**Exercise description**
Among the lines below, a stretch begins at the one with "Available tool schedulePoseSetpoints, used" and ends at the one with "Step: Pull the". Repeat that stretch exactly, ends included.

Stored items from a collection:
┌──

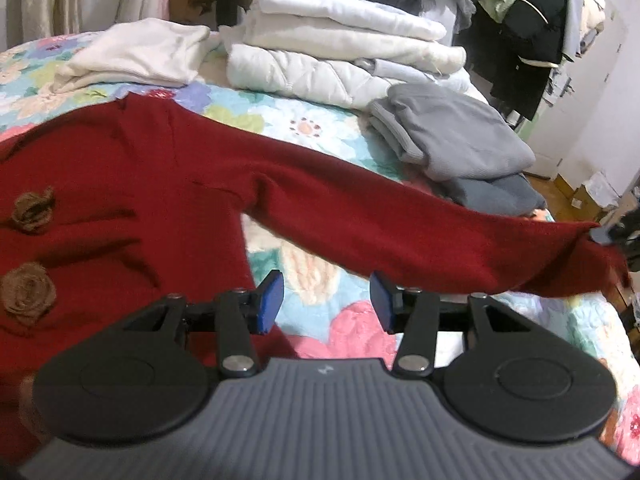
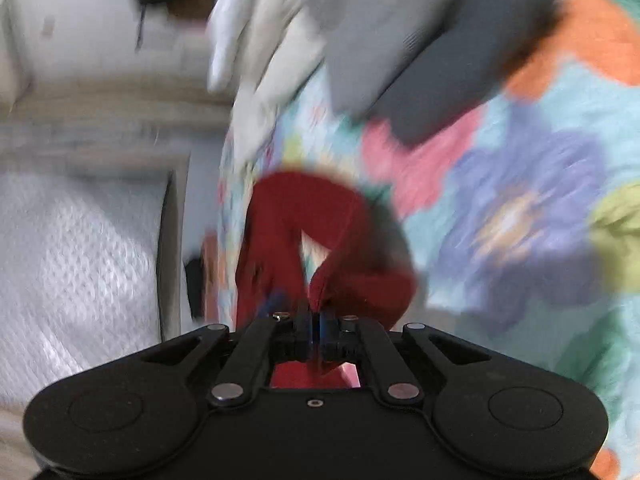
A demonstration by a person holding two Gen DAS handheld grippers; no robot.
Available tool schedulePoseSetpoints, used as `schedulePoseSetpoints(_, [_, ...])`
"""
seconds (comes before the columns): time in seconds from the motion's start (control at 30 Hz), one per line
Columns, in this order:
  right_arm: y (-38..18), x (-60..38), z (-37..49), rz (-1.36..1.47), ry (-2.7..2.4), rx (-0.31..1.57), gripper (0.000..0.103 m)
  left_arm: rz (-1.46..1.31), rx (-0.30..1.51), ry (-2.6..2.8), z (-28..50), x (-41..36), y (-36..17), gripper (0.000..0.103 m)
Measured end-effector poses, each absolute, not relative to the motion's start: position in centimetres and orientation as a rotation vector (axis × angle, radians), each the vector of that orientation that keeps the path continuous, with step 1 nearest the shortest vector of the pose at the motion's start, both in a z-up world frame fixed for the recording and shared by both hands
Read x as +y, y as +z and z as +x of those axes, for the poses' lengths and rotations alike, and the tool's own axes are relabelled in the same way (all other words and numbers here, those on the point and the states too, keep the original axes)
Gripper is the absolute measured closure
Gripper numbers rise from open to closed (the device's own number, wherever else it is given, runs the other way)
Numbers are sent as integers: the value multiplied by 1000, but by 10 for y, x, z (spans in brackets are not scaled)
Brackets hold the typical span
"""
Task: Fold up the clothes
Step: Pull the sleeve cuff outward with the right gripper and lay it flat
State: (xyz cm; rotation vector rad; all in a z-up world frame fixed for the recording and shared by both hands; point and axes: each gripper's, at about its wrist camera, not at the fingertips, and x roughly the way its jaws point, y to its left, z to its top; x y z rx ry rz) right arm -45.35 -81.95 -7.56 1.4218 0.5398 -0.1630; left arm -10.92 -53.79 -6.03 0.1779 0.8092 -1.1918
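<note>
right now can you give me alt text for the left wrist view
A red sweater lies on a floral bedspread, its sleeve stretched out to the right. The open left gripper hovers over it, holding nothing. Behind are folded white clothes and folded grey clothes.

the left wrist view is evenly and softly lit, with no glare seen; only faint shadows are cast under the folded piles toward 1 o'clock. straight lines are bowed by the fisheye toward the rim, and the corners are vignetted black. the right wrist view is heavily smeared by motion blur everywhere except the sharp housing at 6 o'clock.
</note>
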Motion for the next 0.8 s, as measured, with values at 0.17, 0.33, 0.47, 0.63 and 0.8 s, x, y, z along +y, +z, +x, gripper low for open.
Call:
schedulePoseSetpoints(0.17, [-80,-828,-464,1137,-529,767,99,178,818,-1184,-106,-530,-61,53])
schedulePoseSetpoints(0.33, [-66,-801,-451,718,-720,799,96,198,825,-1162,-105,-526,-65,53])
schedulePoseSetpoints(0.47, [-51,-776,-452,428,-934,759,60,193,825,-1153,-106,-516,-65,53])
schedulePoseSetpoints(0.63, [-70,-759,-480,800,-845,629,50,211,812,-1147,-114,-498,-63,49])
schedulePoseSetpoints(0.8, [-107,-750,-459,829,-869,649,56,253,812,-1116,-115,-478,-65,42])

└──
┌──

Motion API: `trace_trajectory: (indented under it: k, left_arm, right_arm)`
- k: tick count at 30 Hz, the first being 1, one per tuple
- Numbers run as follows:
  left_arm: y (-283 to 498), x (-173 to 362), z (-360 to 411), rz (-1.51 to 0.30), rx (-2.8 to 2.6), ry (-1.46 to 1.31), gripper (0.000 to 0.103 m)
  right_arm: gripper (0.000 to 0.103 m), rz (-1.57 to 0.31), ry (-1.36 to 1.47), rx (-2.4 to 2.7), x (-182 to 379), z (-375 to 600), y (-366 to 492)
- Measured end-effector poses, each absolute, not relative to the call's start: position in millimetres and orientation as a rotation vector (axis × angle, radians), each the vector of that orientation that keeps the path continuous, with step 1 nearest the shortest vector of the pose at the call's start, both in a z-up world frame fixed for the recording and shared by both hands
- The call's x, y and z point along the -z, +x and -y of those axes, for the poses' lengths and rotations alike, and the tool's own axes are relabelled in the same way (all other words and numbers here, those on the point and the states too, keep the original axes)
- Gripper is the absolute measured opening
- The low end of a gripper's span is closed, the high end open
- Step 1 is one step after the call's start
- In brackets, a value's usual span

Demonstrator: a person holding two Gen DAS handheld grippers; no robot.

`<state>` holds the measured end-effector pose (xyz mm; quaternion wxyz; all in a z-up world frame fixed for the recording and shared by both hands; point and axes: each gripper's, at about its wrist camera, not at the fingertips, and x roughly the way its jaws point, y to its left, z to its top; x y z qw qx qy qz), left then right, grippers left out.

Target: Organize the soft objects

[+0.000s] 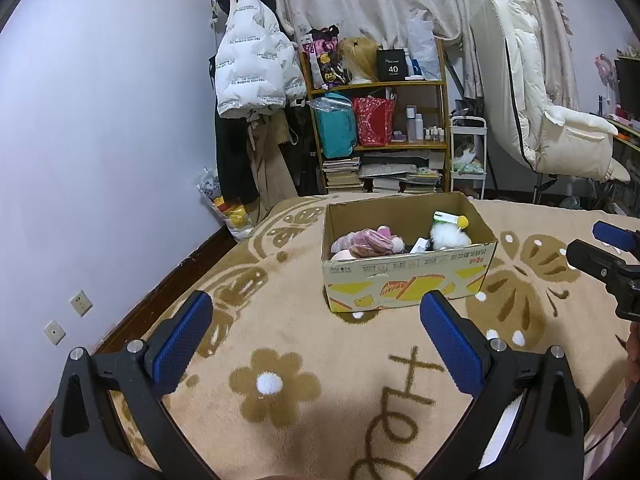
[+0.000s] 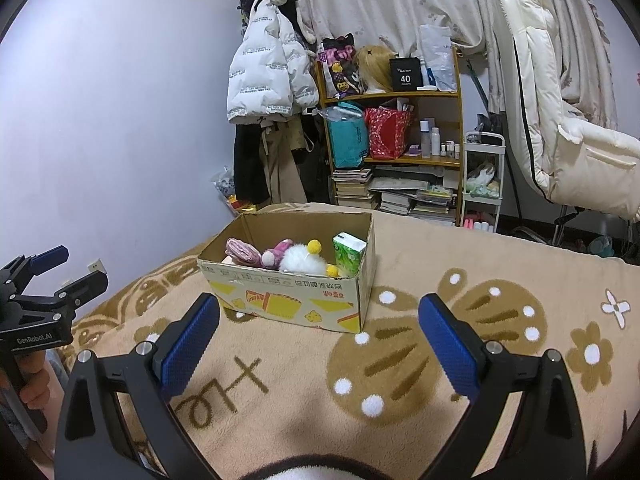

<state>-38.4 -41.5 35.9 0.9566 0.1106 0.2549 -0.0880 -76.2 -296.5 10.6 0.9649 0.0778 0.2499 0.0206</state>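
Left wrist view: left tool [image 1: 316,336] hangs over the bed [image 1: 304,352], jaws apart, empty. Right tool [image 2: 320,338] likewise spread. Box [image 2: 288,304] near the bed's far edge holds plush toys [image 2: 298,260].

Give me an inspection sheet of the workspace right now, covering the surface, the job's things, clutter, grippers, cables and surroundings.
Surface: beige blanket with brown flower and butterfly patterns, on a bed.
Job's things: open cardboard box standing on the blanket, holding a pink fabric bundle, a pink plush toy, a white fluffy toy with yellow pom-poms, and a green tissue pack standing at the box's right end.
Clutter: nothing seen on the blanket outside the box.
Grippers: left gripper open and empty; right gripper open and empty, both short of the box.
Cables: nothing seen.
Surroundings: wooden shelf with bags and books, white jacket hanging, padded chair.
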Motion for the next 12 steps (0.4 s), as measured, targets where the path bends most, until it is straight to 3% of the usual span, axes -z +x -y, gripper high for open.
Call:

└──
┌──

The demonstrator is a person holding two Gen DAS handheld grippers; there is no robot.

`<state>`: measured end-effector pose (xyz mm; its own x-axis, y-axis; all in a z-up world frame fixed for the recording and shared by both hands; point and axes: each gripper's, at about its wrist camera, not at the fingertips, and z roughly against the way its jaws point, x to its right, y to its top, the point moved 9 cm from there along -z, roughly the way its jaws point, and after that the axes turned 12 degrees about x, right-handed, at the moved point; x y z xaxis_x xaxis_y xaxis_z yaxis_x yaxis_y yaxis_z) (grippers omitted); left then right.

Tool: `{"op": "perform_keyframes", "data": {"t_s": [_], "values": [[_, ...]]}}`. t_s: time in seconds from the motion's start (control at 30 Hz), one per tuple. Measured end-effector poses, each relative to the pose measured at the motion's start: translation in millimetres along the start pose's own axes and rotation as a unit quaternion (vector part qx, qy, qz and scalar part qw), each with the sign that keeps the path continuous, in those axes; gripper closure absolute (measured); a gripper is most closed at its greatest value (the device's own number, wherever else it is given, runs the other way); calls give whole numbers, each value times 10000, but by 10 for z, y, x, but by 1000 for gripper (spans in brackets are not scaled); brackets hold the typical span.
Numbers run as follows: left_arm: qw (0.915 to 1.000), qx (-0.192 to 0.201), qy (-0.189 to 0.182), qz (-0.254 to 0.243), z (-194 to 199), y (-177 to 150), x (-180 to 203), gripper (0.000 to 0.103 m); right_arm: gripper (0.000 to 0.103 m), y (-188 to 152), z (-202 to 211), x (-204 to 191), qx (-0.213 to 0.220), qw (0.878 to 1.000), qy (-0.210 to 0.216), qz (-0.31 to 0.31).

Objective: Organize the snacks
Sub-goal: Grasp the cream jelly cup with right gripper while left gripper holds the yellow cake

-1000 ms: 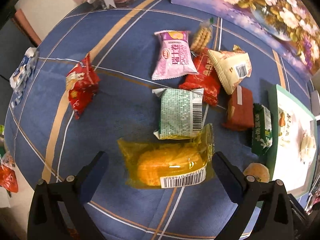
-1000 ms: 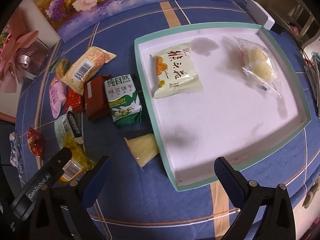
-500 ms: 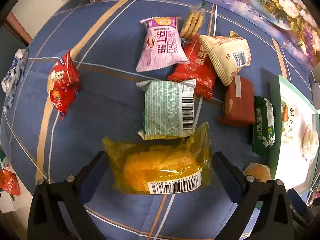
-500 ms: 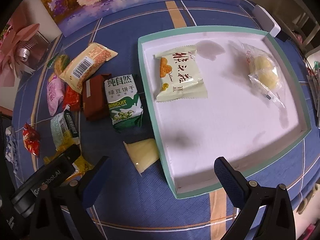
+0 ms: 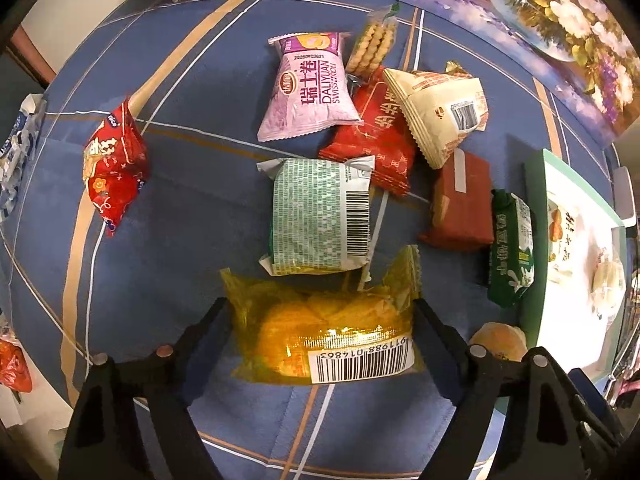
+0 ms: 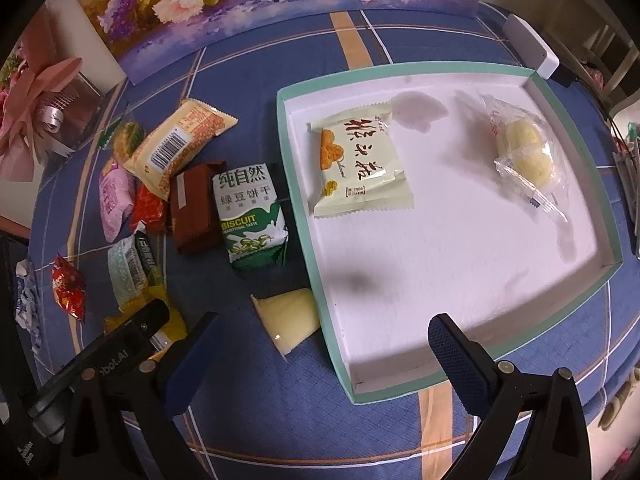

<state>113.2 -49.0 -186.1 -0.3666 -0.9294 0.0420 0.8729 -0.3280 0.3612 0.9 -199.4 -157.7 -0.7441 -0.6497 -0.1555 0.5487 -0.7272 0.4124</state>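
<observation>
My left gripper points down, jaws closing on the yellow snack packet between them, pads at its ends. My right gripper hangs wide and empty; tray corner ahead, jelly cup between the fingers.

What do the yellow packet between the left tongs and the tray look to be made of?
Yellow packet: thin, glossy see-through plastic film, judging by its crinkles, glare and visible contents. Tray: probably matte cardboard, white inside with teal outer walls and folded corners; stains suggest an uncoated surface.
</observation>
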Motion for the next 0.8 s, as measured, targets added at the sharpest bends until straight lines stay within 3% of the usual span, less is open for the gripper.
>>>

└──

**Solution for this task**
Available tool schedulePoseSetpoints, used as `schedulePoseSetpoints(_, [_, ...])`
"""
seconds (comes before the columns): time in seconds from the motion's start (control at 30 Hz), one per line
Columns, in this order:
  right_arm: y (-38..18), x (-60..38), z (-37..49), rz (-1.36..1.47), ry (-2.7..2.4), rx (-0.31..1.57), gripper (0.000..0.103 m)
  left_arm: rz (-1.46..1.31), rx (-0.30..1.51), ry (-2.6..2.8), z (-28..50), x (-41..36), y (-36..17), gripper (0.000..0.103 m)
Measured end-effector poses, each absolute, not relative to the motion's start: position in centimetres and orientation as a rotation vector (axis × angle, radians), each the vector of that orientation that keeps the path continuous, with step 1 nearest the shortest vector of the pose at the motion's start, both in a z-up world frame fixed for the recording and shared by both hands
Read x as +y, y as +z and z as +x of those axes, for the poses' lengths and rotations alike, and the tool's own axes are relabelled in the same way (all other words and numbers here, those on the point and the states too, keep the original axes)
Gripper is the absolute measured closure
Gripper numbers rise from open to closed (the device's own number, wherever else it is given, runs the other way)
Numbers are sent as integers: the value multiplied by 1000, but by 10 for y, x, z (spans in brackets are not scaled)
Brackets hold the typical span
"""
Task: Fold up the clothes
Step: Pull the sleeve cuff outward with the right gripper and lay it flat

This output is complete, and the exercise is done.